# Instructions to follow
Nothing in the entries should change; repeat them exactly.

(Source records)
────

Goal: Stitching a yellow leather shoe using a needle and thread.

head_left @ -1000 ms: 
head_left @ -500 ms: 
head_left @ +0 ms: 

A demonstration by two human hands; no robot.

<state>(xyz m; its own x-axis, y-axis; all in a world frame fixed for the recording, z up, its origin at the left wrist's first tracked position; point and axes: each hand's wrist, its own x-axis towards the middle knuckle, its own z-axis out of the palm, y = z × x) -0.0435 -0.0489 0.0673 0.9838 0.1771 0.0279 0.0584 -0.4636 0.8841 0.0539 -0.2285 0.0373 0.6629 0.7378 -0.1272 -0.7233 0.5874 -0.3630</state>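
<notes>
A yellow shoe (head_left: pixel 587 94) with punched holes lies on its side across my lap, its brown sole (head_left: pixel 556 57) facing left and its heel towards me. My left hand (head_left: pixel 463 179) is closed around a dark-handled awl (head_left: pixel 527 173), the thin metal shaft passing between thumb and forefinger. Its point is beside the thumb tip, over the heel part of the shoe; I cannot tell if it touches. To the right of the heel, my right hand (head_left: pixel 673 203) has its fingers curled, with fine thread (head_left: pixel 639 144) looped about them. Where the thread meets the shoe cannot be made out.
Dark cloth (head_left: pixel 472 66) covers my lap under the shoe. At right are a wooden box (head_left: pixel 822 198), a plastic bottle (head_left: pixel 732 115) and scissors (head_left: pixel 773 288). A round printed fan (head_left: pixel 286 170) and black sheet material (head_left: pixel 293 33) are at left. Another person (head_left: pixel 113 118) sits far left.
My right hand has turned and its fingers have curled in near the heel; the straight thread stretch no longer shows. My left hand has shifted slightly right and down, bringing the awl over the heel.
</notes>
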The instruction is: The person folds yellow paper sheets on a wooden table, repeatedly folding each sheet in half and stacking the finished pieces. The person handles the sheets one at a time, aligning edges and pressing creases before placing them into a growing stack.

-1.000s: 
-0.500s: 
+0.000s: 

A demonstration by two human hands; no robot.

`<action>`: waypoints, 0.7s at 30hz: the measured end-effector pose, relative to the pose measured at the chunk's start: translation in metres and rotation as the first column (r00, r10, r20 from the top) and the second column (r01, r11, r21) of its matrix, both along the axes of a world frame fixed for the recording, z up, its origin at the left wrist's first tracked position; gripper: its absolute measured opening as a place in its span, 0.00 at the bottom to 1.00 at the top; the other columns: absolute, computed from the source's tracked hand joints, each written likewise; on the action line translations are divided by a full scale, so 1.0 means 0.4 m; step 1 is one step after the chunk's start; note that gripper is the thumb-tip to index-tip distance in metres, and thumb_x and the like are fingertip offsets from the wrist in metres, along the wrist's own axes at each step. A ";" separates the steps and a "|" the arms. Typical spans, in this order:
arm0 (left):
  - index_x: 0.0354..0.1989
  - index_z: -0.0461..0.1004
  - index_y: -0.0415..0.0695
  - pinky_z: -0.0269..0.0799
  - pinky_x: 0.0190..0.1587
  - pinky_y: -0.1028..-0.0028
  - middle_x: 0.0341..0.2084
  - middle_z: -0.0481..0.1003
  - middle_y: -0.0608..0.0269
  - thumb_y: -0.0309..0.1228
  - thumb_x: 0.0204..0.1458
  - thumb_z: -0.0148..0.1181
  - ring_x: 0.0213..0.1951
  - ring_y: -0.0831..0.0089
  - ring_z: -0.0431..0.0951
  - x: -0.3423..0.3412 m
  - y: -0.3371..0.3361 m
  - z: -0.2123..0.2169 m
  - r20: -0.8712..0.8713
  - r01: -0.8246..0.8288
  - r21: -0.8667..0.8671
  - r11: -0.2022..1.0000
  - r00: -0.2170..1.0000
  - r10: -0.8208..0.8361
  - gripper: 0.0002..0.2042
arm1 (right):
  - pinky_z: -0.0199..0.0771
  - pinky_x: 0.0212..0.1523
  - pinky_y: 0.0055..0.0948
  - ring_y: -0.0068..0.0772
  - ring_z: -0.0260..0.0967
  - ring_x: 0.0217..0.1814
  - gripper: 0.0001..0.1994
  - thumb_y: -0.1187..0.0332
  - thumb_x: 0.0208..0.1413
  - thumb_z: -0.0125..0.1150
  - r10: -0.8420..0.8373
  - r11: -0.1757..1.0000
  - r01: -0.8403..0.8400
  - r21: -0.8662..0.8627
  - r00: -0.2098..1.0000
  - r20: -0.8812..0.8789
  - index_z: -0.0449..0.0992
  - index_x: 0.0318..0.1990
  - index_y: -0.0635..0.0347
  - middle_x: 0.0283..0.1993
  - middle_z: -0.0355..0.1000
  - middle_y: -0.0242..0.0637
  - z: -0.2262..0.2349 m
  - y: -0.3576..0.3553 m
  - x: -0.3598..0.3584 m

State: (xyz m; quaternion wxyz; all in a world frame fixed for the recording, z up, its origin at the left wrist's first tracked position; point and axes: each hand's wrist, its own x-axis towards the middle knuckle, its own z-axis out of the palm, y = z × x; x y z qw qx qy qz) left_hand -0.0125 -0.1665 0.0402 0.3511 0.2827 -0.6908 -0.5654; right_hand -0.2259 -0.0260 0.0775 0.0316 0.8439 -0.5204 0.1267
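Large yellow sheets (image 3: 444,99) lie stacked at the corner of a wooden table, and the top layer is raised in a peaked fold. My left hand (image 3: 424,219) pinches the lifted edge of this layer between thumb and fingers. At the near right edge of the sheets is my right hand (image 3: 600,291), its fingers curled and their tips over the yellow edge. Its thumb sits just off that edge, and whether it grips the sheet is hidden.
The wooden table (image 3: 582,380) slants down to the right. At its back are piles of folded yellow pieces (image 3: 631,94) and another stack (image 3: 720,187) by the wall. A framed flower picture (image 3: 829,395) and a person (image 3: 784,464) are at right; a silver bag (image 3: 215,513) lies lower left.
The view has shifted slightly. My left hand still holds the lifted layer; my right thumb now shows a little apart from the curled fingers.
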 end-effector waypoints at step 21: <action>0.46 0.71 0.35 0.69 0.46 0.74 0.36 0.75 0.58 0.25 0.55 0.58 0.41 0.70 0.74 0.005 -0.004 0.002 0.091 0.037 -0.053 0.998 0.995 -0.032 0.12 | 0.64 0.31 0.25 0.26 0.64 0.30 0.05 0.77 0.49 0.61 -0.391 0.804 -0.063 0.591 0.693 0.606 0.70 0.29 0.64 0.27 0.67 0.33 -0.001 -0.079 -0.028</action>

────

# Answer section
Goal: Stitching a yellow leather shoe using a needle and thread.

head_left @ -1000 ms: 
head_left @ -500 ms: 
head_left @ +0 ms: 

A demonstration by two human hands; no robot.

<state>(xyz m; its own x-axis, y-axis; all in a world frame fixed for the recording, z up, its origin at the left wrist's first tracked position; point and axes: each hand's wrist, its own x-axis towards the middle knuckle, its own z-axis out of the palm, y = z × x) -0.0435 -0.0489 0.0673 0.9838 0.1771 0.0279 0.0584 -0.4636 0.8841 0.0539 -0.2285 0.0373 0.6629 0.7378 -0.1272 -0.7233 0.5874 -0.3630</state>
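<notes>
A yellow shoe (head_left: pixel 587 94) with punched holes lies on its side across my lap, its brown sole (head_left: pixel 556 57) facing left and its heel towards me. My left hand (head_left: pixel 463 179) is closed around a dark-handled awl (head_left: pixel 527 173), the thin metal shaft passing between thumb and forefinger. Its point is beside the thumb tip, over the heel part of the shoe; I cannot tell if it touches. To the right of the heel, my right hand (head_left: pixel 673 203) has its fingers curled, with fine thread (head_left: pixel 639 144) looped about them. Where the thread meets the shoe cannot be made out.
Dark cloth (head_left: pixel 472 66) covers my lap under the shoe. At right are a wooden box (head_left: pixel 822 198), a plastic bottle (head_left: pixel 732 115) and scissors (head_left: pixel 773 288). A round printed fan (head_left: pixel 286 170) and black sheet material (head_left: pixel 293 33) are at left. Another person (head_left: pixel 113 118) sits far left.
My right hand has turned and its fingers have curled in near the heel; the straight thread stretch no longer shows. My left hand has shifted slightly right and down, bringing the awl over the heel.
</notes>
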The instruction is: The person folds yellow paper sheets on a wooden table, repeatedly folding each sheet in half and stacking the finished pieces. The person handles the sheets one at a time, aligning edges and pressing creases before placing them into a growing stack.

-1.000s: 
-0.500s: 
+0.000s: 

A demonstration by two human hands; no robot.

`<action>`: waypoints, 0.7s at 30hz: the measured end-effector pose, relative to the pose measured at the chunk's start: translation in metres and rotation as the first column (r00, r10, r20 from the top) and the second column (r01, r11, r21) of its matrix, both along the axes of a world frame fixed for the recording, z up, its origin at the left wrist's first tracked position; gripper: its absolute measured opening as a place in its span, 0.00 at the bottom to 1.00 at the top; the other columns: absolute, computed from the source's tracked hand joints, each written likewise; on the action line translations are divided by a full scale, so 1.0 means 0.4 m; step 1 is one step after the chunk's start; note that gripper is the thumb-tip to index-tip distance in metres, and thumb_x and the like are fingertip offsets from the wrist in metres, along the wrist's own axes at each step. A ";" separates the steps and a "|" the arms. Typical spans, in this order:
arm0 (left):
  - index_x: 0.0354..0.1989
  - index_z: -0.0461..0.1004
  - index_y: -0.0415..0.0695
  - pinky_z: -0.0269..0.0799
  - pinky_x: 0.0190..0.1587
  - pinky_y: -0.1028..-0.0028
  - middle_x: 0.0341..0.2084
  - middle_z: -0.0481..0.1003
  - middle_y: -0.0608..0.0269
  - thumb_y: -0.0309..0.1228
  - thumb_x: 0.0204..0.1458
  - thumb_z: -0.0148..0.1181
  - ring_x: 0.0213..0.1951
  - ring_y: -0.0831..0.0089
  - ring_z: -0.0431..0.0951
  - x: -0.3423..0.3412 m
  - y: -0.3371..0.3361 m
  - z: -0.2123..0.2169 m
  - r20: -0.8712..0.8713
  - r01: -0.8246..0.8288
  - r21: -0.8667..0.8671
  - r11: -0.2022..1.0000
  - r00: -0.2170..1.0000
  - r10: -0.8208..0.8361
  - gripper: 0.0002..0.2042
arm1 (right):
  - pinky_z: -0.0199..0.0771
  - pinky_x: 0.0212..0.1523
  - pinky_y: 0.0055..0.0948
  - ring_y: -0.0068..0.0772
  - ring_z: -0.0260..0.0967
  - ring_x: 0.0217..0.1814
  - gripper: 0.0001..0.1994
  - thumb_y: -0.1187..0.0332
  - thumb_x: 0.0208..0.1413
  - thumb_z: -0.0125..0.1150
  - r10: -0.8420..0.8373
  - r11: -0.1757..1.0000
  - r01: -0.8403..0.8400
  - r21: -0.8662..0.8627
  - r00: -0.2098..1.0000
  - r20: -0.8812..0.8789
  - index_z: -0.0449..0.0992
  - index_x: 0.0318..0.1990
  - index_y: -0.0635..0.0347
  - middle_x: 0.0283..0.1993
  - middle_z: -0.0355..0.1000
  - middle_y: -0.0242..0.0637
  - z: -0.2262..0.2349 m
  - y: -0.3576..0.3553 m
  - x: -0.3598..0.3584 m

State: (xyz m; quaternion wxyz; all in a world frame fixed for the recording, z up, its origin at the left wrist's first tracked position; point and axes: each hand's wrist, its own x-axis towards the middle knuckle, its own z-axis out of the palm, y = z × x; x y z qw qx qy qz) left_hand -0.0125 -0.1665 0.0402 0.3511 0.2827 -0.6908 -0.5654; right_hand -0.2259 -0.0260 0.0775 0.0316 0.8439 -0.5204 0.1267
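Large yellow sheets (image 3: 444,99) lie stacked at the corner of a wooden table, and the top layer is raised in a peaked fold. My left hand (image 3: 424,219) pinches the lifted edge of this layer between thumb and fingers. At the near right edge of the sheets is my right hand (image 3: 600,291), its fingers curled and their tips over the yellow edge. Its thumb sits just off that edge, and whether it grips the sheet is hidden.
The wooden table (image 3: 582,380) slants down to the right. At its back are piles of folded yellow pieces (image 3: 631,94) and another stack (image 3: 720,187) by the wall. A framed flower picture (image 3: 829,395) and a person (image 3: 784,464) are at right; a silver bag (image 3: 215,513) lies lower left.
The view has shifted slightly. My left hand still holds the lifted layer; my right thumb now shows a little apart from the curled fingers.
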 end-effector waypoints at step 21: <action>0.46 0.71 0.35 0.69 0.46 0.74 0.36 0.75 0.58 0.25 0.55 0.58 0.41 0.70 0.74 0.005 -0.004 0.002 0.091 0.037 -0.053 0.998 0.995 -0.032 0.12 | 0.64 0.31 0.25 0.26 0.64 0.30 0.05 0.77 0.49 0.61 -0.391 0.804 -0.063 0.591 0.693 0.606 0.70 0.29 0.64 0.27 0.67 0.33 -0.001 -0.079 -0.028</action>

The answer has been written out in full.